Count every line in the data below where "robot" occurs, then state that number and nothing more.

++++

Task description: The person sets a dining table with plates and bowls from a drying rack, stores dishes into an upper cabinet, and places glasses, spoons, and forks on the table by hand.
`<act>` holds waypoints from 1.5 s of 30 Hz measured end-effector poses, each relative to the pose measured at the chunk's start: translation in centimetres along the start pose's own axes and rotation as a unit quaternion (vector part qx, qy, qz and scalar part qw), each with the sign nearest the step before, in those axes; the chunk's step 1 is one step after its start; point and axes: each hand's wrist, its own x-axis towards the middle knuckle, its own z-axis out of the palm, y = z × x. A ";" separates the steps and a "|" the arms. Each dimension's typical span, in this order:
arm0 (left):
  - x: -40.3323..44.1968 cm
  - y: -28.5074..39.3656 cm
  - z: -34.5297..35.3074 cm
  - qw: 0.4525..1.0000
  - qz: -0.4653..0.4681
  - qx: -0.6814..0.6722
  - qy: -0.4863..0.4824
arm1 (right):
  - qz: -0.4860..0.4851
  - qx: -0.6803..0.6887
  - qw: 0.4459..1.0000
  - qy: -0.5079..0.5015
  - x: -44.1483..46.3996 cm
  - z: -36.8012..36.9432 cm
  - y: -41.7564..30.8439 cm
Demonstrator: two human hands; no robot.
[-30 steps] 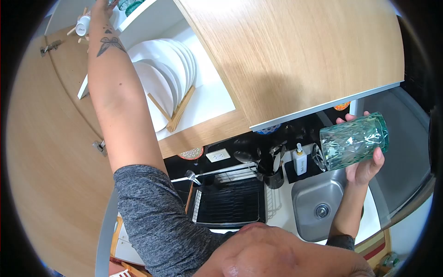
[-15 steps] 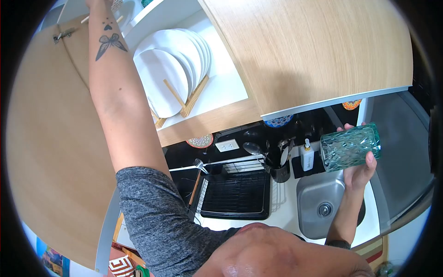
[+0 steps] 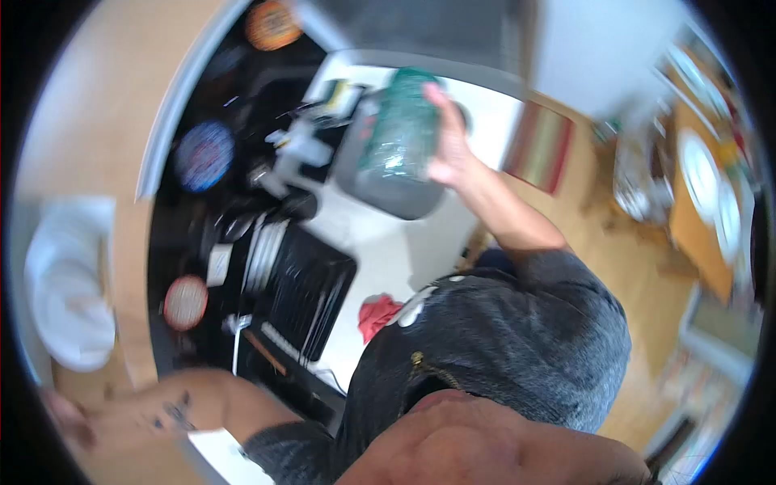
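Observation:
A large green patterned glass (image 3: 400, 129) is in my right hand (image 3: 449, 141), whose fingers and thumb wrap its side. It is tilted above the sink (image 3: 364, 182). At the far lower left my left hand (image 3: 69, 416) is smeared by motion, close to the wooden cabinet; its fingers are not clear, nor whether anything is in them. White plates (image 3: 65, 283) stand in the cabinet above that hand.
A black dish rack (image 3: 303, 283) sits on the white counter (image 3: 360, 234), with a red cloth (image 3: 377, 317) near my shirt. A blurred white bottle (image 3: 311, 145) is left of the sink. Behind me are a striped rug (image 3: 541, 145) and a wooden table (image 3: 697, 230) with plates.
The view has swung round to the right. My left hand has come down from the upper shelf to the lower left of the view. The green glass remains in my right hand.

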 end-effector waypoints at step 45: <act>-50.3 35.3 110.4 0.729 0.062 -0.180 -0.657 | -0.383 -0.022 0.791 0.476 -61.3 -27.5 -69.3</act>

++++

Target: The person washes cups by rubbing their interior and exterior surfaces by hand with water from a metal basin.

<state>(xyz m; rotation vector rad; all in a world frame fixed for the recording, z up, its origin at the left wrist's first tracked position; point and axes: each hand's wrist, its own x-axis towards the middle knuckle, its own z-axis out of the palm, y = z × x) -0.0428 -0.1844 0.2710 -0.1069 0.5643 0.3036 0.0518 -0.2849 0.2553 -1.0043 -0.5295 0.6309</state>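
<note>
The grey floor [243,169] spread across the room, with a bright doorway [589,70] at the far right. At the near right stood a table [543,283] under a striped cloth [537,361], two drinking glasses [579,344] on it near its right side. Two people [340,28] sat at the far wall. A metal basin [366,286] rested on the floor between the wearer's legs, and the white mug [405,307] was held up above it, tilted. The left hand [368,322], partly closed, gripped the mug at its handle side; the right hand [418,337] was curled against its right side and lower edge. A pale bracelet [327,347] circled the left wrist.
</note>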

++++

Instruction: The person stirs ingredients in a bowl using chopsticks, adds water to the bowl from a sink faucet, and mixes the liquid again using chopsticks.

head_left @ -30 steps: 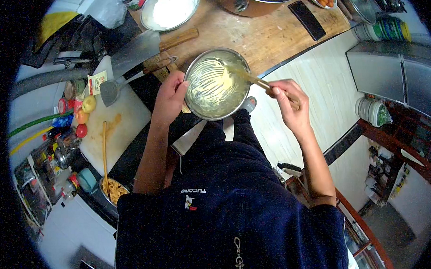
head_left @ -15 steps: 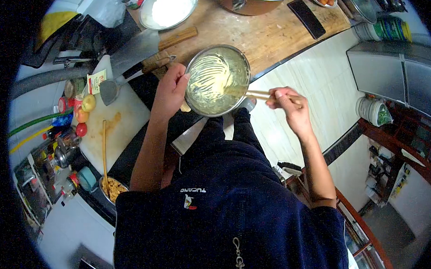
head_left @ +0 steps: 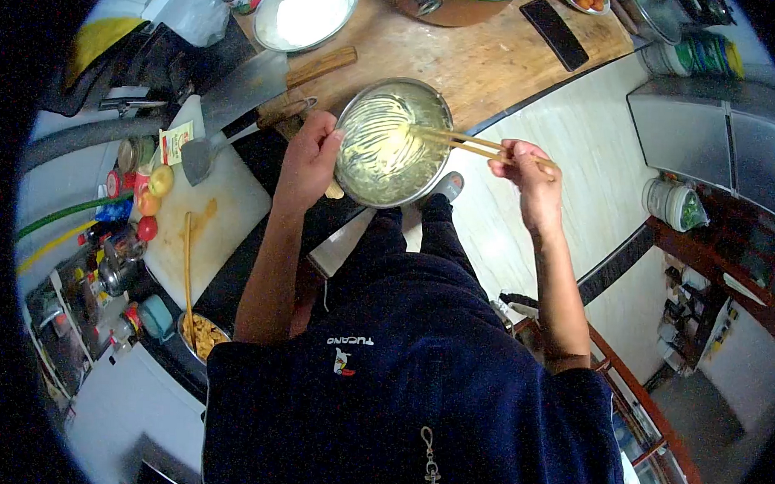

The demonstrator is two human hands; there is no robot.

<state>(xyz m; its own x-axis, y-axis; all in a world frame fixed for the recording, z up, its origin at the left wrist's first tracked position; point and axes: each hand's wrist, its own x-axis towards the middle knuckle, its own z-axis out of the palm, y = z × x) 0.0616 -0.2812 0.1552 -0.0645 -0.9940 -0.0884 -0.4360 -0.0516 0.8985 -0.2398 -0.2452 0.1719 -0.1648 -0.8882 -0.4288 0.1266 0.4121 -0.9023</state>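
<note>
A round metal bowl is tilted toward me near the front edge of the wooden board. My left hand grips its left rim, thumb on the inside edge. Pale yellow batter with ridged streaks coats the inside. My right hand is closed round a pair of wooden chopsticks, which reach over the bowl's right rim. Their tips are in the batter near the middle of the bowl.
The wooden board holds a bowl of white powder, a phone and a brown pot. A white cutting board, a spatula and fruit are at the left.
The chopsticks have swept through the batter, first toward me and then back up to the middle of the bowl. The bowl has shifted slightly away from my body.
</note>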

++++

_Output for this task_. 2